Collected material:

======

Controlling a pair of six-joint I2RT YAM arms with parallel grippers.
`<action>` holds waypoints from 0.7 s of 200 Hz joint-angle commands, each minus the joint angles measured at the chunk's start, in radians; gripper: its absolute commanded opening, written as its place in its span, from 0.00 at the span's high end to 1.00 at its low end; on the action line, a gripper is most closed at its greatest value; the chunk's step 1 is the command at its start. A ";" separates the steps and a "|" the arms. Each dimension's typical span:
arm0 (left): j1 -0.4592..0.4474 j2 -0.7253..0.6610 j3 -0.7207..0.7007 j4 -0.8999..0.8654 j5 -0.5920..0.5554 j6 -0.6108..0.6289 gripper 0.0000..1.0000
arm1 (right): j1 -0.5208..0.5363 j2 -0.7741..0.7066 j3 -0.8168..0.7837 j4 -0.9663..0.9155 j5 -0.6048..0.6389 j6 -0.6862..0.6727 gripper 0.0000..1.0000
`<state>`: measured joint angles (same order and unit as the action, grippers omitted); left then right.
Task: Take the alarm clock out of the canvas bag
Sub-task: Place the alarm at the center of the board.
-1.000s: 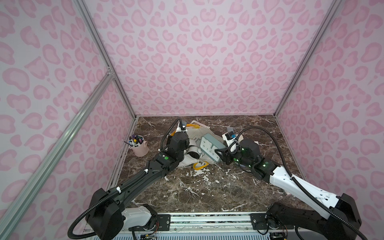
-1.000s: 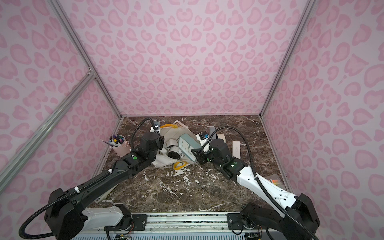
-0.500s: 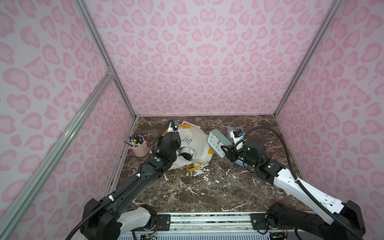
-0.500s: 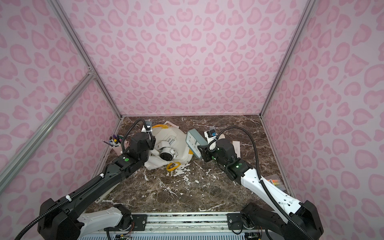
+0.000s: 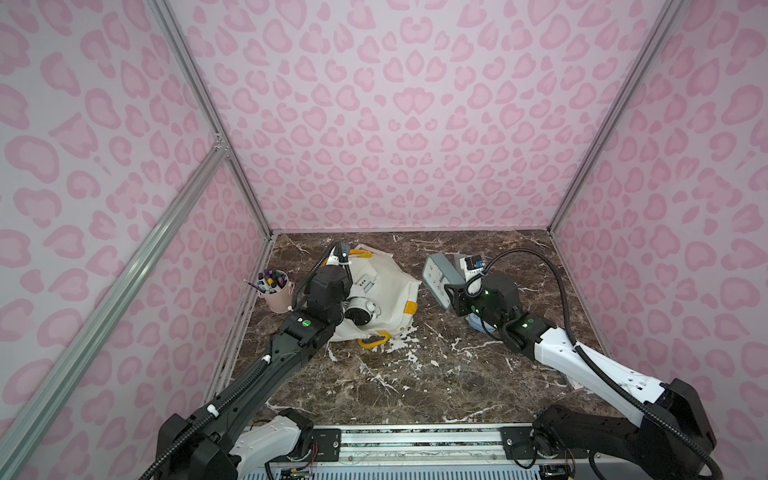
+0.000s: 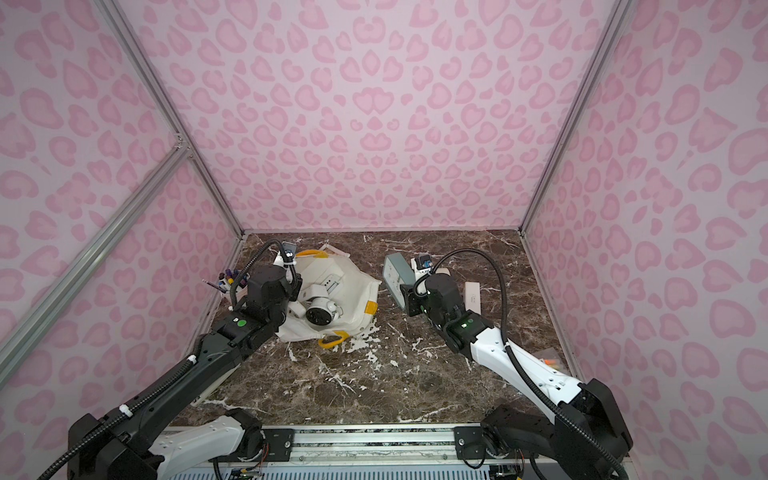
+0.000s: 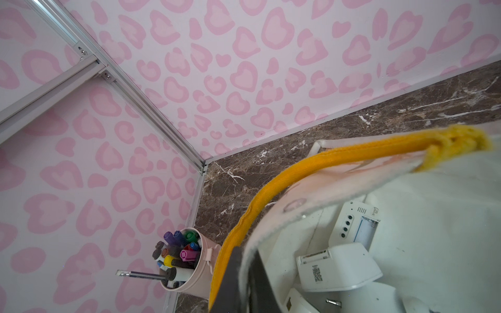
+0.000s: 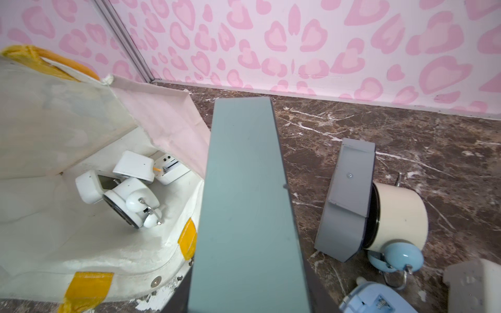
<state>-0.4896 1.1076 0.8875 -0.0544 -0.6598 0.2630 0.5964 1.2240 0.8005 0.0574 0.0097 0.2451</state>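
Note:
The off-white canvas bag (image 5: 392, 286) (image 6: 359, 289) lies slumped at the back left with its mouth open. My left gripper (image 7: 242, 284) is shut on the bag's rim cloth beside a yellow handle (image 7: 320, 160) and holds it raised. My right gripper (image 8: 248, 303) is shut on a flat grey-green alarm clock (image 8: 244, 203) (image 5: 435, 279) (image 6: 394, 276), which hangs above the marble to the right of the bag, clear of it. Inside the bag lie a round white twin-bell clock (image 5: 360, 316) (image 8: 130, 200) and a white boxy clock (image 7: 339, 265).
A pink pen bucket (image 5: 276, 293) (image 7: 187, 271) stands against the left wall. Under and behind my right wrist lie a grey clock (image 8: 349, 195), a cream clock with blue bells (image 8: 398, 216), a light blue clock (image 8: 376, 298) and a white box (image 6: 473, 297). Pink walls enclose three sides.
My right gripper carried the grey-green clock up and rightward, away from the bag's mouth. My left gripper drew the bag's rim to the left, and the bag shifted with it.

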 commanded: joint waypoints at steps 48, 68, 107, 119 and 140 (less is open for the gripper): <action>0.034 -0.011 0.009 0.047 0.042 0.043 0.97 | 0.045 0.122 0.038 0.139 0.156 0.016 0.83; 0.034 -0.015 0.011 0.046 0.059 0.033 0.97 | 0.060 0.168 0.066 0.119 0.226 0.022 0.83; 0.034 -0.017 0.020 0.036 0.096 0.017 0.97 | 0.089 0.257 0.110 0.109 0.359 0.046 0.84; 0.034 -0.020 0.021 0.035 0.102 0.019 0.97 | 0.102 0.287 0.124 0.109 0.402 0.051 0.84; 0.033 -0.025 0.021 0.032 0.116 0.018 0.97 | 0.116 0.342 0.146 0.105 0.486 0.085 0.84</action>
<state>-0.4572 1.0935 0.8902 -0.0589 -0.5648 0.2878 0.7006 1.5215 0.9260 0.1215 0.3534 0.2829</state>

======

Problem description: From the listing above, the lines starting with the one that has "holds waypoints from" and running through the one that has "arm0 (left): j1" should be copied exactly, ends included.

Answer to the problem:
`<action>` holds waypoints from 0.7 s of 200 Hz joint-angle commands, each minus the joint angles measured at the chunk's start, in radians; gripper: its absolute commanded opening, written as its place in its span, from 0.00 at the span's high end to 1.00 at its low end; on the action line, a gripper is most closed at its greatest value; the chunk's step 1 is the command at its start. A ";" separates the steps and a "|" the arms. Each dimension's typical span:
arm0 (left): j1 -0.4592..0.4474 j2 -0.7253..0.6610 j3 -0.7207..0.7007 j4 -0.8999..0.8654 j5 -0.5920..0.5554 j6 -0.6108..0.6289 gripper 0.0000..1.0000

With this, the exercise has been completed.